▸ **Task requirements**: Would you transcribe the whole listing exactly, minus its pictures?
__________
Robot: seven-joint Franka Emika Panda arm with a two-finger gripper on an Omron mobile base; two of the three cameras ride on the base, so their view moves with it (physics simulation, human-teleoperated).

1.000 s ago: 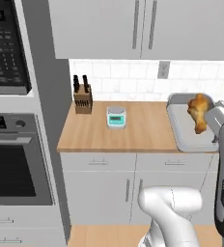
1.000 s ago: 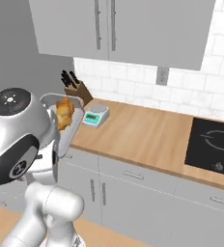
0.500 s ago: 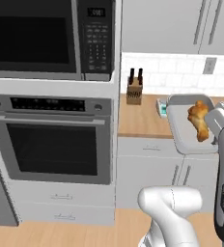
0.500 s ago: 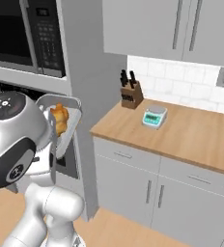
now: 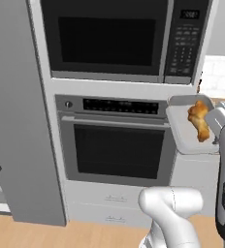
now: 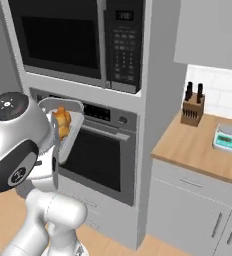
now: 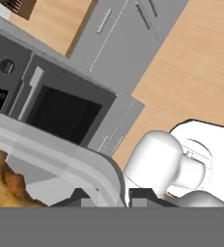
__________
▸ **Problem solution**:
Robot: seven-joint Franka Emika Panda arm with a two-finger gripper on an Omron mobile base; two of the three cameras ride on the base, so their view moves with it (physics simulation, human-teleoperated).

1.000 s ago: 
1.000 s ago: 
0.500 s ago: 
0.500 s ago: 
now: 
now: 
now: 

With this, the output is complete.